▶ [BRIEF]: Write out the data below exactly as given, without any of its pictures.

▶ [GIVEN MATERIAL]:
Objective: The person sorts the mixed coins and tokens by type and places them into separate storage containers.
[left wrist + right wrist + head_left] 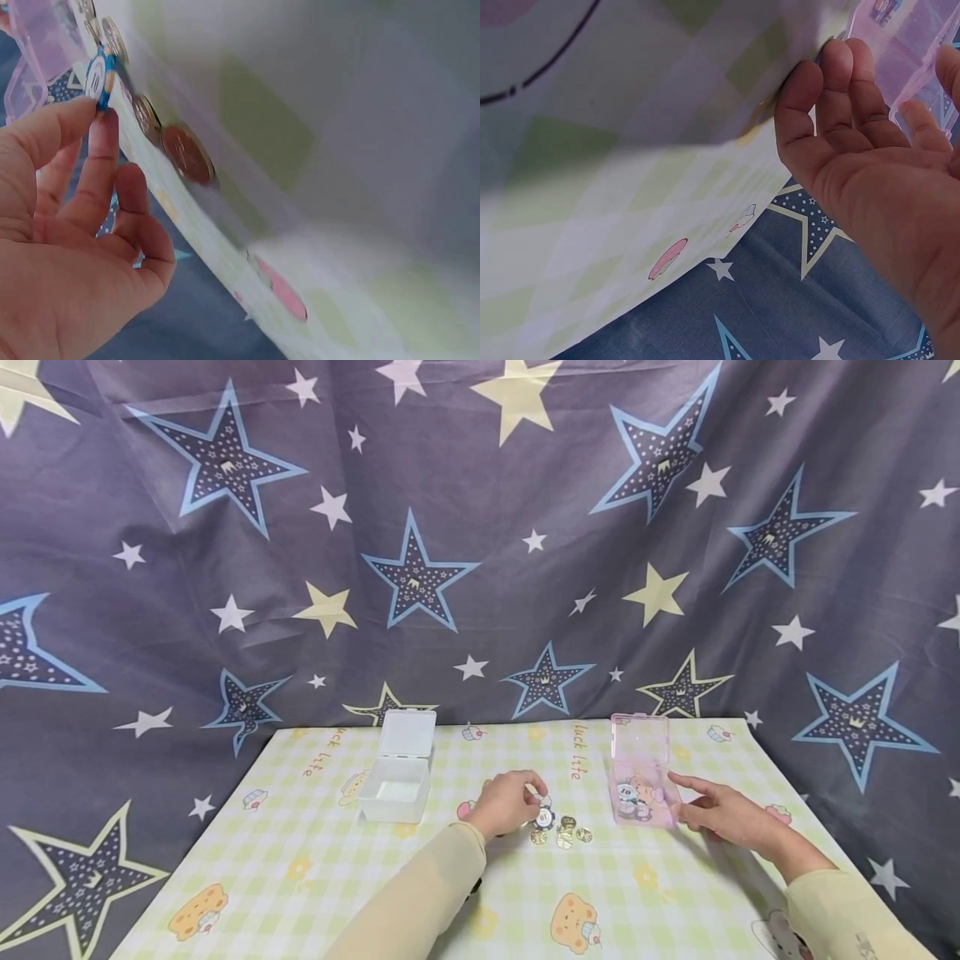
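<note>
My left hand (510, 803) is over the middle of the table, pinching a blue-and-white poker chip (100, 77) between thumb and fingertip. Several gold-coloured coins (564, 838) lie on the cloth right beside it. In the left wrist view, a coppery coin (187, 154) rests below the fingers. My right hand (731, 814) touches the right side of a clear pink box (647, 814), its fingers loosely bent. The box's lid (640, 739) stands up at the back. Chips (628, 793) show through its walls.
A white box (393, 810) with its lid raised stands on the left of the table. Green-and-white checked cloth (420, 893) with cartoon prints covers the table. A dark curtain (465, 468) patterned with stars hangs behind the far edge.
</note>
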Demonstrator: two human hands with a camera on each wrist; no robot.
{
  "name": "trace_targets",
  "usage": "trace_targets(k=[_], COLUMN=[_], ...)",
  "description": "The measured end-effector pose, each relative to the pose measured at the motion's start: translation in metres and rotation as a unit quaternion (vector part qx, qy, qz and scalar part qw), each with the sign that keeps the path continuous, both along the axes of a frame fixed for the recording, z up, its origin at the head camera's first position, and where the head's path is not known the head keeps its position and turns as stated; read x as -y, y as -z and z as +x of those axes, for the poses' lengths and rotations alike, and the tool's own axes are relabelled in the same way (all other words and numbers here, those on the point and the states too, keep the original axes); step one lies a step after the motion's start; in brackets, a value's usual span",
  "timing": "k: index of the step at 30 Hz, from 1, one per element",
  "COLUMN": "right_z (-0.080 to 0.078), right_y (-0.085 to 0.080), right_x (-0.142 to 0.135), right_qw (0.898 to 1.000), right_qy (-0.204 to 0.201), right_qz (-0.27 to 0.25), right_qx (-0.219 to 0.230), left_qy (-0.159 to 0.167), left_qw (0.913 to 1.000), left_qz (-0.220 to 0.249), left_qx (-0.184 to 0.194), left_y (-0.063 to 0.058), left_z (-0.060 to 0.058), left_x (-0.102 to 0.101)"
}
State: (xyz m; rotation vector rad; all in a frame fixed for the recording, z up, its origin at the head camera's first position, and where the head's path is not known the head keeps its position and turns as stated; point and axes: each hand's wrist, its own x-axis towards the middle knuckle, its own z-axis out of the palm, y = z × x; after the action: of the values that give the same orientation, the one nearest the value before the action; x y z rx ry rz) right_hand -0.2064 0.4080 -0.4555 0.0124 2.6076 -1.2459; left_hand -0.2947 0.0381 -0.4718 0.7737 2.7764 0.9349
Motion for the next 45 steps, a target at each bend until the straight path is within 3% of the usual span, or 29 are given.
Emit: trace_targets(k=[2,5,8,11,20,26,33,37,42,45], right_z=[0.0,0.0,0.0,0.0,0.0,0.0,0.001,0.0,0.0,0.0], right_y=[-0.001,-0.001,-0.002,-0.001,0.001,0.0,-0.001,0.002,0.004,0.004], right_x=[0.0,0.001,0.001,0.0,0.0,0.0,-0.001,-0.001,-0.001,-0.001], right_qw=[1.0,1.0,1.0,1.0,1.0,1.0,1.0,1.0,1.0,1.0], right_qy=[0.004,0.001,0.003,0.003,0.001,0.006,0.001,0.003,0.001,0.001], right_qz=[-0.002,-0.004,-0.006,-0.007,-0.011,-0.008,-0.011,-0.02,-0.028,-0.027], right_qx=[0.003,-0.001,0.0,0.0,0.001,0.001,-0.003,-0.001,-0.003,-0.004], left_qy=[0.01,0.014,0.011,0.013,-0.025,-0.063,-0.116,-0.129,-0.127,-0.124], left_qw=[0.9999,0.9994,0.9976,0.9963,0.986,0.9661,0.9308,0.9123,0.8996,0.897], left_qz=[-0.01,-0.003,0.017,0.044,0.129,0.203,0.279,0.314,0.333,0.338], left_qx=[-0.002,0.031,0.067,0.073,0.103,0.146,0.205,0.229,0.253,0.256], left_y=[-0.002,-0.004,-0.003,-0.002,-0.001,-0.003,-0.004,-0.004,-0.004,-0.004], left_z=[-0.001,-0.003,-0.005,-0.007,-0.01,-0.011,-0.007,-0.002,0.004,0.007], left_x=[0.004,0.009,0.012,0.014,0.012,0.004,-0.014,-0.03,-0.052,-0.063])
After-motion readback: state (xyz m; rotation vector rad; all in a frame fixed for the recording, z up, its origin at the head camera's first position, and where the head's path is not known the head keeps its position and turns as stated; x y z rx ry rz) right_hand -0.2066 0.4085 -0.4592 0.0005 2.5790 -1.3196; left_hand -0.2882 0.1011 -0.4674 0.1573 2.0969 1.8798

▶ [SOLUTION FOR THIS PROBLEM]:
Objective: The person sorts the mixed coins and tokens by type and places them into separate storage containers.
[left wrist + right wrist + head_left] 
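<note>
My left hand (510, 803) is over the middle of the table, pinching a blue-and-white poker chip (100, 77) between thumb and fingertip. Several gold-coloured coins (564, 838) lie on the cloth right beside it. In the left wrist view, a coppery coin (187, 154) rests below the fingers. My right hand (731, 814) touches the right side of a clear pink box (647, 814), its fingers loosely bent. The box's lid (640, 739) stands up at the back. Chips (628, 793) show through its walls.
A white box (393, 810) with its lid raised stands on the left of the table. Green-and-white checked cloth (420, 893) with cartoon prints covers the table. A dark curtain (465, 468) patterned with stars hangs behind the far edge.
</note>
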Demonstrator: two human hands with a camera on each wrist; no robot.
{
  "name": "trace_targets",
  "usage": "trace_targets(k=[_], COLUMN=[_], ...)",
  "description": "The measured end-effector pose, each relative to the pose measured at the motion's start: translation in metres and rotation as a unit quaternion (vector part qx, qy, qz and scalar part qw), each with the sign that keeps the path continuous, both along the axes of a frame fixed for the recording, z up, its origin at the head camera's first position, and where the head's path is not known the head keeps its position and turns as stated; read x as -y, y as -z and z as +x of those axes, for the poses' lengths and rotations alike, and the tool's own axes are relabelled in the same way (all other words and numbers here, those on the point and the states too, keep the original axes); step one lies a step after the motion's start; in brackets, a value's usual span",
  "timing": "k: index of the step at 30 Hz, from 1, one per element",
  "COLUMN": "right_z (-0.080 to 0.078), right_y (-0.085 to 0.080), right_x (-0.142 to 0.135), right_qw (0.898 to 1.000), right_qy (-0.204 to 0.201), right_qz (-0.27 to 0.25), right_qx (-0.219 to 0.230), left_qy (-0.159 to 0.167), left_qw (0.913 to 1.000), left_qz (-0.220 to 0.249), left_qx (-0.184 to 0.194), left_y (-0.063 to 0.058), left_z (-0.060 to 0.058), left_x (-0.102 to 0.101)"
}
State: (xyz m; rotation vector rad; all in a frame fixed for the recording, z up, its origin at the head camera's first position, and where the head's path is not known the head keeps its position and turns as stated; point and axes: each hand's wrist, its own x-axis towards the middle knuckle, its own z-axis out of the palm, y = z × x; after the action: of the values that give the same orientation, the one nearest the value before the action; x y z rx ry rz) right_hand -0.2064 0.4080 -0.4555 0.0124 2.6076 -1.2459; left_hand -0.2947 0.0381 -0.4718 0.7737 2.7764 0.9349
Motion for the next 45 steps, a target at each bend until the straight path is within 3% of the usual span, or 29 are given.
Emit: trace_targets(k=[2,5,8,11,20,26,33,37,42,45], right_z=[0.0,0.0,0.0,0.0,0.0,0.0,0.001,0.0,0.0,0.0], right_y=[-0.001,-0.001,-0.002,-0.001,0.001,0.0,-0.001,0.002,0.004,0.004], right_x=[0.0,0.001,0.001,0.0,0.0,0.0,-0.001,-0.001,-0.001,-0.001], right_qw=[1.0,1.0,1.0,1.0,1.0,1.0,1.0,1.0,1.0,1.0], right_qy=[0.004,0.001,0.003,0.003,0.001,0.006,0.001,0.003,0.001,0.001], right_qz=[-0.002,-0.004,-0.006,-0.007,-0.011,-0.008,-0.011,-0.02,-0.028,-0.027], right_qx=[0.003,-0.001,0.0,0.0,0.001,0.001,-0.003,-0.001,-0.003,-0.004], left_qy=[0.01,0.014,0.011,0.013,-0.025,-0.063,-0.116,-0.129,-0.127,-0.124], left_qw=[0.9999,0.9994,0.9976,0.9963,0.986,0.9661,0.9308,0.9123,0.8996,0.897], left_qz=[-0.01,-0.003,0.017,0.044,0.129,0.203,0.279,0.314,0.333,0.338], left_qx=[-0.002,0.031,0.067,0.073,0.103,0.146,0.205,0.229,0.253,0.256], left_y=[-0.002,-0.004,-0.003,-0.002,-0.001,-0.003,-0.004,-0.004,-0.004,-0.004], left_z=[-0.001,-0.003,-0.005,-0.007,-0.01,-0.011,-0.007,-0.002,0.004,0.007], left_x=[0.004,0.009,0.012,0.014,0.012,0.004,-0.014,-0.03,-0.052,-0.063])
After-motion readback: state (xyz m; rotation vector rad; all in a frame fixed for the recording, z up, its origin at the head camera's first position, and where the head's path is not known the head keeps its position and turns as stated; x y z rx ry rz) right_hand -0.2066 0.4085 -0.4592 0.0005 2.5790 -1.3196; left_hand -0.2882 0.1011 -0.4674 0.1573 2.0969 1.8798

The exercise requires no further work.